Upon his release from prison, Elwood Blues (Dan Aykroyd) learns that his brother Jake is dead and that their partner and surrogate father Curtis, also gone, had an illegitimate son named Cabel. He searches out this "half-brother," who turns out to be an Illinois state police commander (Joe Morton), and tries to convince him that his true calling is music. Meanwhile, the nun who raised Elwood as a child wants him to be a mentor to Buster (J. Evan Bonifant), a 10-year-old orphan. "God works in mysterious ways," she tells them. Elwood adopts this mantra as his own as he sets out to reassemble his band. With his propensity for getting in trouble, this Blues brother needs all the help he can get.
Elwood finds the band members established in other careers, but after they produce music again in some hilarious and musically inventive production numbers they decide to go on the road together. Mighty Mack (John Goodman), a former bartender, proves to be a fine singing talent. Buster turns out to be an adept on the harmonica and a great dancer. Even Cabel joins them. On the way to a battle of the bands hosted by a voodoo queen, these stalwart souls have several run-ins with the police, the Russian mafia, and a white supremacist militia group.

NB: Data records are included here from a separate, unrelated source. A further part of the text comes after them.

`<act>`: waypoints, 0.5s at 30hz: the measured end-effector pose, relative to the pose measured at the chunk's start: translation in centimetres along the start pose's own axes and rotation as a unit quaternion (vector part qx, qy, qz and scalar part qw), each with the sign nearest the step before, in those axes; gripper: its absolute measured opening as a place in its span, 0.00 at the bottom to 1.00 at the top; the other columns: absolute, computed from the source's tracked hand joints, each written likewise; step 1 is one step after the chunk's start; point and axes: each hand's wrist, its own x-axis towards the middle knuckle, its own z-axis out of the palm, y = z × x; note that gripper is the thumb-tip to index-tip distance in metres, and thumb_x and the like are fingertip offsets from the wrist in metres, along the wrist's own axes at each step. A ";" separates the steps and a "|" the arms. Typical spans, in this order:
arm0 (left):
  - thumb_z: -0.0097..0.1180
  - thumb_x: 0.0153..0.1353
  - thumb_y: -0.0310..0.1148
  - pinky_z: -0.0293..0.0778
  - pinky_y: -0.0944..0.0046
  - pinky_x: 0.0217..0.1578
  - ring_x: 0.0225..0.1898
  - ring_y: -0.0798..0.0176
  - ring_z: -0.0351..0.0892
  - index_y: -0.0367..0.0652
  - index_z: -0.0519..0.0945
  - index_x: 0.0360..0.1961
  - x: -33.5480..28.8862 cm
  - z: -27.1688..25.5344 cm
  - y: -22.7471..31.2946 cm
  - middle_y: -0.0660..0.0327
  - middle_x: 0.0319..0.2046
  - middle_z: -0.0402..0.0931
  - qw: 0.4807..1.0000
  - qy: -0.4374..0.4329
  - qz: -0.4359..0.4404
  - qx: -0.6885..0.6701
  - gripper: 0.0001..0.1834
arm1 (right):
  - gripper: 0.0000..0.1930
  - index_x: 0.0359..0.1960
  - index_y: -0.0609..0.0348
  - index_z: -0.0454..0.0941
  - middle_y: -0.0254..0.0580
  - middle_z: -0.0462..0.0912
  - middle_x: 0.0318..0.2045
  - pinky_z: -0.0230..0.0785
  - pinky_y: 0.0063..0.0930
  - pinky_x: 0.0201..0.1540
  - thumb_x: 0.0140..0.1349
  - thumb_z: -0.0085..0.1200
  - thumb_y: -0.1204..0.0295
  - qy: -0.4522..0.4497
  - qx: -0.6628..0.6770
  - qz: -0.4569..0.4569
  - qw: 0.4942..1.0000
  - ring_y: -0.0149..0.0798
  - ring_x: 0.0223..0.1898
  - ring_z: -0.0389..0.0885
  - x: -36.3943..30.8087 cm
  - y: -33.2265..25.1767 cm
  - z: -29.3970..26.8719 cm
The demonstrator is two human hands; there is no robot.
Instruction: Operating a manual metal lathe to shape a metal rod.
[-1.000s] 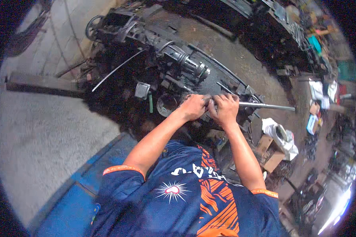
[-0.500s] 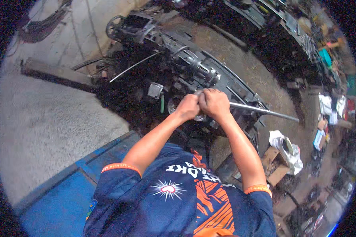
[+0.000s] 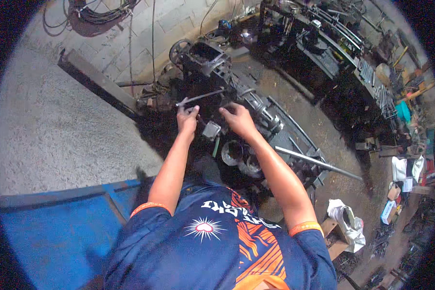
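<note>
My left hand (image 3: 187, 121) is closed around the lower end of a thin metal lever (image 3: 203, 96), its thumb standing up beside it. To the right, my right hand (image 3: 238, 120) is over the dark machine with fingers bent and apart; nothing shows in it. The lever's far end lies just beyond those fingers. A lathe-like machine with a shiny spindle (image 3: 262, 107) extends beneath both arms. Between the forearms sit a square metal block (image 3: 211, 130), a green handle (image 3: 216, 147) and a round metal part (image 3: 232, 152). Shadow hides what lies directly below my hands.
A long bright bar (image 3: 319, 164) juts out past my right forearm. Blue metal sheeting (image 3: 58, 232) is at lower left, with a steel beam (image 3: 96, 83) farther up. A crowded workbench (image 3: 333, 58) stands at the back right. A white sack (image 3: 348, 227) lies at right.
My hands have parted from their spot together near the bright bar. Both have moved up and left, and the left now grips the lever, whose lower end has swung. The view has shifted too.
</note>
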 end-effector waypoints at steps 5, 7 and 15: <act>0.56 0.58 0.30 0.71 0.62 0.38 0.37 0.62 0.77 0.41 0.78 0.45 4.3 1.0 -0.1 0.59 0.35 0.79 0.984 -0.040 0.153 0.086 0.13 | 0.19 0.40 0.59 0.77 0.38 0.81 0.31 0.68 0.26 0.31 0.60 0.53 0.55 -0.048 0.291 0.221 0.930 0.30 0.29 0.76 6.4 0.3 5.9; 0.56 0.57 0.28 0.71 0.59 0.42 0.40 0.56 0.78 0.39 0.80 0.38 5.7 0.0 0.7 0.55 0.36 0.79 0.954 -0.129 0.244 0.119 0.08 | 0.16 0.42 0.58 0.77 0.39 0.80 0.33 0.69 0.25 0.35 0.64 0.47 0.59 -0.048 0.433 0.287 0.853 0.33 0.32 0.77 8.6 -1.6 7.6; 0.54 0.54 0.25 0.73 0.55 0.45 0.42 0.49 0.77 0.41 0.79 0.38 26.6 -3.9 3.0 0.52 0.37 0.77 0.862 -0.277 0.419 0.064 0.09 | 0.19 0.50 0.66 0.73 0.36 0.77 0.27 0.64 0.24 0.29 0.65 0.45 0.64 0.225 0.323 0.183 0.901 0.28 0.25 0.70 21.0 -7.4 11.8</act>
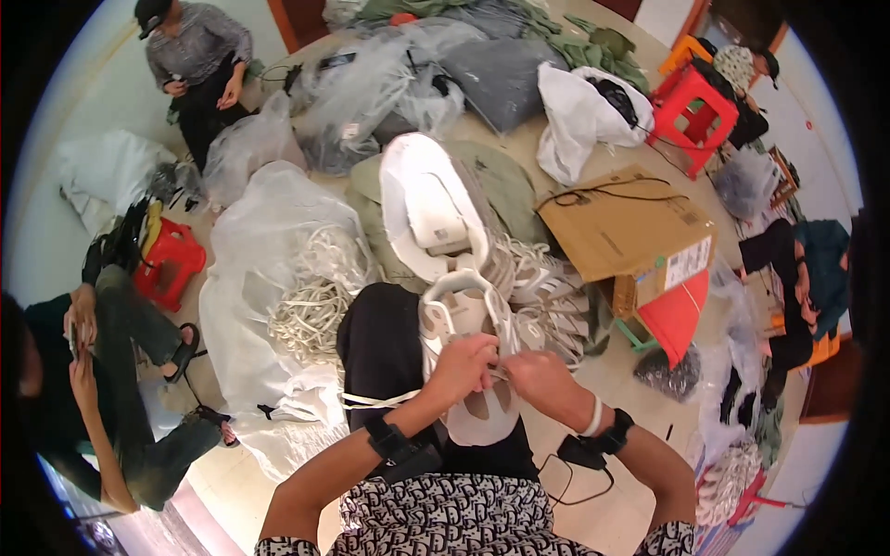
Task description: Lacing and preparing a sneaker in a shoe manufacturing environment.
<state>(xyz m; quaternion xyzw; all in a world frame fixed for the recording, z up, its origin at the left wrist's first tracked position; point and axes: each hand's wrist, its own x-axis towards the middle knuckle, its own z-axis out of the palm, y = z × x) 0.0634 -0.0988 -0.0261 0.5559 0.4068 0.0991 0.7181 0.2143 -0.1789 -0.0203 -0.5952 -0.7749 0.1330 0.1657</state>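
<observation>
A white and beige sneaker (482,419) rests on my lap, its toe toward me. Over its lacing area, my left hand (464,367) is closed in a pinch on a pale shoelace (371,401), whose loose end trails out to the left across my dark trouser leg. Close beside it, my right hand (552,382) is also closed, its fingertips pinched at the lace by the eyelets. The exact grip is partly hidden by the fingers. Just beyond lies another white sneaker (431,218), its opening and insole facing up.
A tangle of pale laces (311,320) lies on clear plastic sheeting (241,269) at left. More sneakers (552,320) are stacked at right, near a cardboard box (630,227) and red stool (695,116). Other people sit around, one at left (79,371) holding a phone.
</observation>
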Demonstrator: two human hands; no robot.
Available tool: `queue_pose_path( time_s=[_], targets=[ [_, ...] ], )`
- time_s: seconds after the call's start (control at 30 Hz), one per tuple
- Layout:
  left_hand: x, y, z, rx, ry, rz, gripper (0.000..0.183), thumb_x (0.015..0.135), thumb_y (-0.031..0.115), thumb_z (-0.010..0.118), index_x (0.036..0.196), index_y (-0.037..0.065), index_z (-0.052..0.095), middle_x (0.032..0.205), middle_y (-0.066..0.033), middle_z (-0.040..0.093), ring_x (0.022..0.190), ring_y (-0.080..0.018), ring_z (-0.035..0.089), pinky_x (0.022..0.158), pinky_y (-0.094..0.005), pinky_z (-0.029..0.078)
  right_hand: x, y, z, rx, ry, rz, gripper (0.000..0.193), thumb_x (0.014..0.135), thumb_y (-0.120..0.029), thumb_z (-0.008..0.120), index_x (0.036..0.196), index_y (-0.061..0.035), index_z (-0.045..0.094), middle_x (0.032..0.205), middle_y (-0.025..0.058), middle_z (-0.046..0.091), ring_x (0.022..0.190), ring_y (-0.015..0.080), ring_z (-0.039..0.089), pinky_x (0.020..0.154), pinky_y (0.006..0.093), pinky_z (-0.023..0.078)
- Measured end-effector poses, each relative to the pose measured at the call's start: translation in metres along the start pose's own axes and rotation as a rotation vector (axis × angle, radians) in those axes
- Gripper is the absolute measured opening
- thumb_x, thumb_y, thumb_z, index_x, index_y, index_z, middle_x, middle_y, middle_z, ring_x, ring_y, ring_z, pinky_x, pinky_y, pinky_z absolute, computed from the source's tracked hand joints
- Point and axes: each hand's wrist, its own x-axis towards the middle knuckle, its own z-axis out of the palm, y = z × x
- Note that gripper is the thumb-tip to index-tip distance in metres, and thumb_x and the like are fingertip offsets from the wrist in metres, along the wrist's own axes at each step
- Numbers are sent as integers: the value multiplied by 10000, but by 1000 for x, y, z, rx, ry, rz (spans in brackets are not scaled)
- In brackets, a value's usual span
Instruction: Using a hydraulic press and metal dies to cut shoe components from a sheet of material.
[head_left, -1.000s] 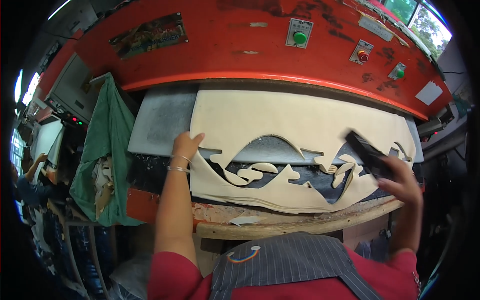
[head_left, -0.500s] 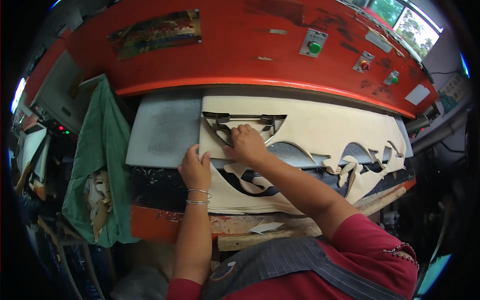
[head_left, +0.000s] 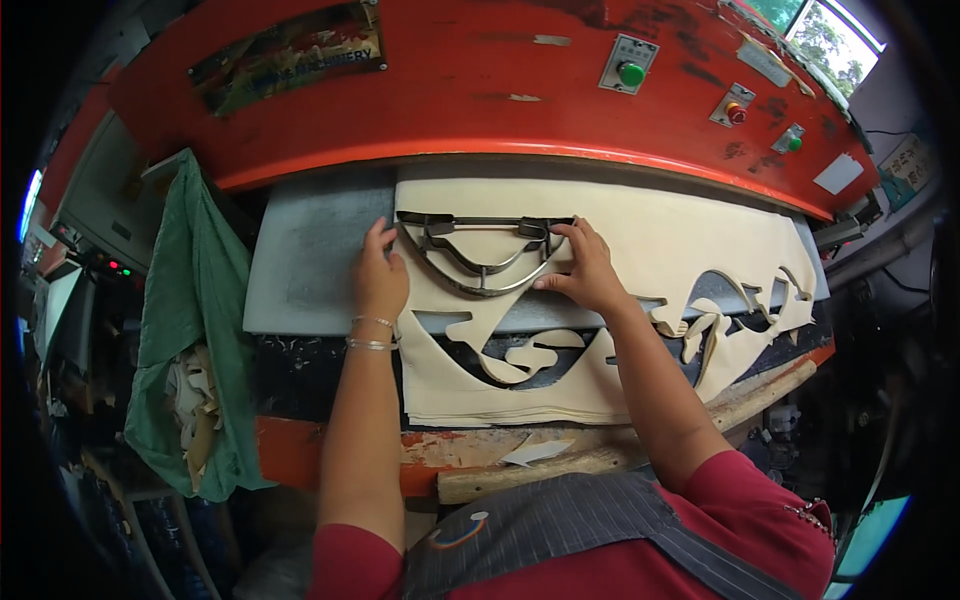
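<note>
A person's two bare hands are apart, one on either side of a metal cutter [head_left: 483, 268] shaped like a shallow bowl seen from the side, with a straight bar along its far edge and a curved rim toward the wearer. The cutter lies on a cream sheet [head_left: 660, 230], near the sheet's left end. The left hand [head_left: 381, 280], fingers loosely bent and thumb set apart from them, is at the sheet's left edge, just beside the cutter's left corner; whether it touches the cutter is hard to tell. The right hand [head_left: 592, 270] has its fingers at the cutter's right corner and its thumb near the curved rim; whether it grips the metal or only rests against it, I cannot tell. Two bracelets [head_left: 370, 344] circle the left wrist. The sheet lies on a grey tabletop [head_left: 320, 255], bare at the left, and its nearer part, full of curved openings, reaches past the tabletop's near edge, where several layers show. Beyond stands a red machine [head_left: 450, 110] with two green buttons [head_left: 631, 74] and a red button [head_left: 737, 113]. To the left hangs a green cloth [head_left: 180, 300] holding pale scraps [head_left: 195, 400]. A wooden rail [head_left: 545, 475] runs along the front, near the wearer's striped apron [head_left: 540, 510].
</note>
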Motion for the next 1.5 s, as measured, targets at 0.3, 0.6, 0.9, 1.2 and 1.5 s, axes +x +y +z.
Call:
queue_pose_path(
  time_s=[0.3, 0.6, 0.9, 1.2, 1.5],
  targets=[
    [11, -22, 19, 245, -78, 3, 682, 829, 60, 453, 1454, 72, 180, 1372, -57, 487, 1216, -301, 451, 1030, -469, 281, 6, -2, 3, -8, -2, 60, 780, 566, -440, 831, 1140, -34, 493, 1326, 298, 417, 1333, 396, 295, 1089, 477, 227],
    [10, -15, 9, -10, 4, 121, 627, 825, 103, 525, 1403, 20, 297, 1316, -165, 513, 1145, -325, 513, 967, -399, 398, 19, 5, 2, -10, 9, 1, 777, 552, -394, 850, 1134, -35, 483, 1361, 274, 397, 1322, 387, 313, 1120, 458, 194],
    [-46, 36, -5, 258, -27, -252, 355, 820, 229, 649, 1046, 1, 497, 1024, -224, 584, 960, -394, 570, 807, -446, 472, 8, 12, 4, 57, 11, 86, 726, 549, -232, 881, 1124, -34, 485, 1217, 195, 502, 1142, 339, 479, 983, 406, 379],
    [-56, 40, 9, 152, 33, -75, 237, 781, 79, 612, 970, 10, 485, 968, -204, 516, 880, -378, 544, 792, -454, 457, 8, 15, 2, 39, -95, 272, 710, 577, -201, 876, 1124, -31, 457, 1105, 125, 524, 992, 253, 531, 861, 354, 438],
    [-9, -12, 2, 312, 78, 7, 429, 802, 196, 563, 1223, 113, 552, 1074, -113, 540, 1048, -328, 494, 916, -461, 385, 14, -5, 6, -13, -83, 113, 785, 592, -294, 863, 1199, -8, 457, 1243, 199, 487, 1197, 352, 442, 982, 421, 400]
  ],
)
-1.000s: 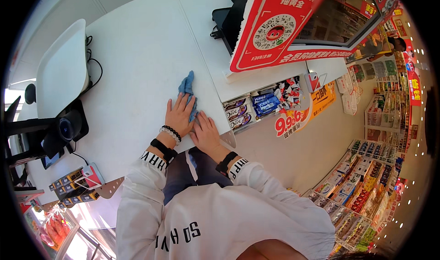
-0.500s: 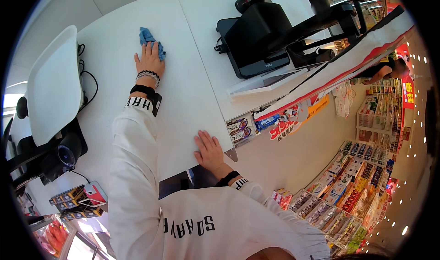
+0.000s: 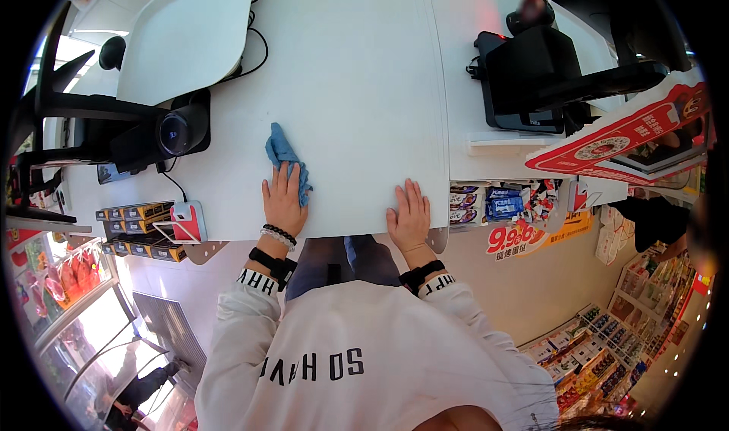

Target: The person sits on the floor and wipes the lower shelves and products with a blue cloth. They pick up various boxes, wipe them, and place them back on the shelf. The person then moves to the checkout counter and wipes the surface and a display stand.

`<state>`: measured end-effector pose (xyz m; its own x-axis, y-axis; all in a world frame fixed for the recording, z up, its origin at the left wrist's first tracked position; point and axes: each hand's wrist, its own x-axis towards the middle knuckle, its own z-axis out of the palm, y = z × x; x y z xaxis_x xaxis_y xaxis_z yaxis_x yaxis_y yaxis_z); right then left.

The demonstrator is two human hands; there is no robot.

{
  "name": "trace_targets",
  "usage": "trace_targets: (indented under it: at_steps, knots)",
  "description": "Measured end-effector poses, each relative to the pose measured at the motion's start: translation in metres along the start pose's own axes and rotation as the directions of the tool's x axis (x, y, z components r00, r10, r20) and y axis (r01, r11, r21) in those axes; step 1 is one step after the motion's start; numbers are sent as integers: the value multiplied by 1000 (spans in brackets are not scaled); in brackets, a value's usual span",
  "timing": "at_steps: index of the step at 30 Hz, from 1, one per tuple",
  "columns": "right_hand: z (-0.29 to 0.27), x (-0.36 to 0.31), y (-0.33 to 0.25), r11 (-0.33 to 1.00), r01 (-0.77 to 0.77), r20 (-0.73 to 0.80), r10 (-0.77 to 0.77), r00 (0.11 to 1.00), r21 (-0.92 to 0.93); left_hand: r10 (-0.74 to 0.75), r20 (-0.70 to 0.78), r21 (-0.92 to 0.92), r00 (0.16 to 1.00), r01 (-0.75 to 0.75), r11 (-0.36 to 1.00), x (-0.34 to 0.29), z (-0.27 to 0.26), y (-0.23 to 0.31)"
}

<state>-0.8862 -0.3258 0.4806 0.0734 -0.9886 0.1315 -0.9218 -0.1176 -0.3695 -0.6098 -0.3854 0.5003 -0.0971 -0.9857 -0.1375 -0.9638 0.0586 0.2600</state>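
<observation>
My left hand (image 3: 285,207) presses a crumpled blue cloth (image 3: 282,148) onto the white counter (image 3: 349,74) near its front edge. The fingers lie together over the cloth, and part of it sticks out beyond them. Further right, my right hand (image 3: 411,215) rests palm down at the counter's front edge. Its fingers are stretched out with nothing in them.
A white tray (image 3: 186,40) and a black device with a round lens (image 3: 175,132) stand left. Boxed goods (image 3: 137,222) hang below. At right are a black terminal (image 3: 531,82), a red-and-white sign (image 3: 630,135) and snack packs (image 3: 505,203). A person (image 3: 657,222) stands beyond.
My left hand has drawn the blue cloth back toward me, from far up the counter to near its front edge. My right hand stays at the edge. The view has turned.
</observation>
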Motion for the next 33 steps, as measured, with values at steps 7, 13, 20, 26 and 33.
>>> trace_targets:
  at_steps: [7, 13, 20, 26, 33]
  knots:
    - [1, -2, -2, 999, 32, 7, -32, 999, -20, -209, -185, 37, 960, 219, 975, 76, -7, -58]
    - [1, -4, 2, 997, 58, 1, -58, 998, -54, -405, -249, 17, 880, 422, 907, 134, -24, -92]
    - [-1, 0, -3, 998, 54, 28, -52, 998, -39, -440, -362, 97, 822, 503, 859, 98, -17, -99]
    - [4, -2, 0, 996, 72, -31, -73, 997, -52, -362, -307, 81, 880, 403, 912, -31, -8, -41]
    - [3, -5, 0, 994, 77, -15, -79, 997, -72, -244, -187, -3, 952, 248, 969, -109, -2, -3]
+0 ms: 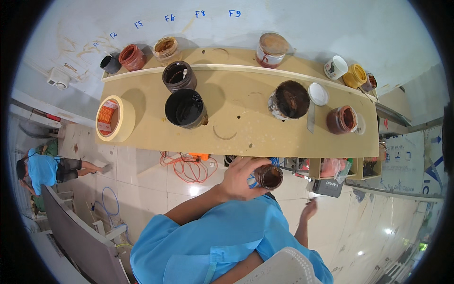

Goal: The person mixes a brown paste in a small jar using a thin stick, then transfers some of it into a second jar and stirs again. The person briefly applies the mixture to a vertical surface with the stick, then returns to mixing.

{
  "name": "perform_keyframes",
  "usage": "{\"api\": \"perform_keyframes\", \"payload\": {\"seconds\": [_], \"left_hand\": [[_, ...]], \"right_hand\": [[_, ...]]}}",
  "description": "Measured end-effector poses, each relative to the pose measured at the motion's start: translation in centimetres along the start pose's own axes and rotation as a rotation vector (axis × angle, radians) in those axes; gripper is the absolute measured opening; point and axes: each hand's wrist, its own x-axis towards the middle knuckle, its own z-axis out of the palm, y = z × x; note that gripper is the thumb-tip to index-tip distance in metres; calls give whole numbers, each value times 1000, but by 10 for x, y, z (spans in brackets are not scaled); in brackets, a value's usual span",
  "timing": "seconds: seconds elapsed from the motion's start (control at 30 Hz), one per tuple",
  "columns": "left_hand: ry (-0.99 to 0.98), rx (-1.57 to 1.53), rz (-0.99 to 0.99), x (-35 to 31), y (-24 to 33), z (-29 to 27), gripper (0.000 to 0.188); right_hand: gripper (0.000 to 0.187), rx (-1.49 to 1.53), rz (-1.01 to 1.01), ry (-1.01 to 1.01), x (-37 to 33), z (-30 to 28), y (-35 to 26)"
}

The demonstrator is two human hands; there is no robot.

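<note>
My left hand is wrapped round a small jar with dark brown contents, held open end up just off the table's near edge. Low at my right side, away from the table, hangs my right hand; its fingers are too small and blurred to read. On the table in front stand a black-filled tub, a dark jar with a pale stick inside, and a paint-smeared white tub of brown stain. Further right are a red-brown jar, a white lid and a flat scraper.
A roll of masking tape sits at the tan table's left end. Several paint jars line the back ledge. Drawers jut out below right. Orange cable lies on the floor; another person is far left.
</note>
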Motion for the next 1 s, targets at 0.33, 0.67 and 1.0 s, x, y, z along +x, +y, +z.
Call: {"api": "perform_keyframes", "payload": {"seconds": [0.33,0.67,1.0], "left_hand": [[54,-9,146,24,77,-80,70],[318,241,156,34,88,-85,67],[325,188,120,11,77,-92,67]], "right_hand": [[43,314,-649,189,73,-180,-427],[36,-65,-1171,-681,-75,-77,-652],[43,-183,-1253,-705,-106,-57,-673]]}}
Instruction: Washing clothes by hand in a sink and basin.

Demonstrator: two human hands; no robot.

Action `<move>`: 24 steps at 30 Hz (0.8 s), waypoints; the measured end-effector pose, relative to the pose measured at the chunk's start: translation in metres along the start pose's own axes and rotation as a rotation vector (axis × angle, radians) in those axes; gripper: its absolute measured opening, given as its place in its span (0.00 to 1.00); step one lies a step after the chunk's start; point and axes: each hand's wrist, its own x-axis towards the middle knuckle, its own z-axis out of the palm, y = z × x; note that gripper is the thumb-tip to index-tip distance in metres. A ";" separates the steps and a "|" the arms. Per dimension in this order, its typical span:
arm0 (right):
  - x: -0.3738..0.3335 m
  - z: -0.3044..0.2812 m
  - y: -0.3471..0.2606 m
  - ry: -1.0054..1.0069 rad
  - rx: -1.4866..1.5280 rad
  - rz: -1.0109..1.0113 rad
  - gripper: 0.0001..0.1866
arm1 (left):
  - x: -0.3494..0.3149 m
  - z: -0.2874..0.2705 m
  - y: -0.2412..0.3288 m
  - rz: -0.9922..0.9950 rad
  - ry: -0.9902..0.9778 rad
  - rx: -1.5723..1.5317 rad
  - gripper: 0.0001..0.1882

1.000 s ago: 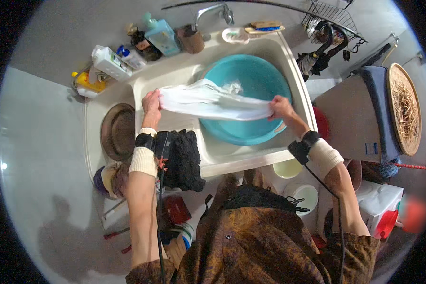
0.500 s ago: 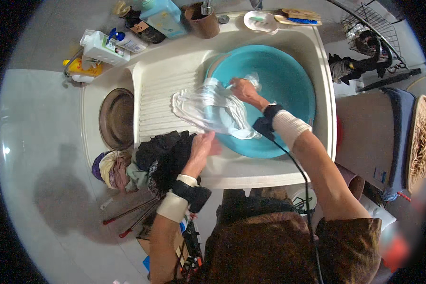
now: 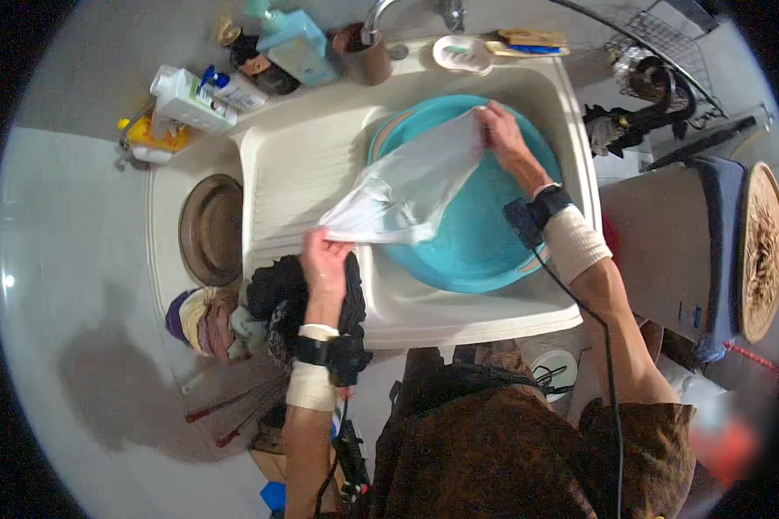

John Landis directs this ragtag sequel to the popular 1980 comedy with high regard for its musical talent, peppering the story with cameos by such legends as B. B. King, Aretha Franklin, James Brown, Junior Wells, Wilson Pickett, Eric Clapton, and Taj Mahal. (After the grand finale, don't miss the exhilarating music accompanying the closing credits.) "There is nothing better than music as a means for the upliftment of the soul," Sufi master Hazrat Inayat Khan observed. God does work in mysterious ways.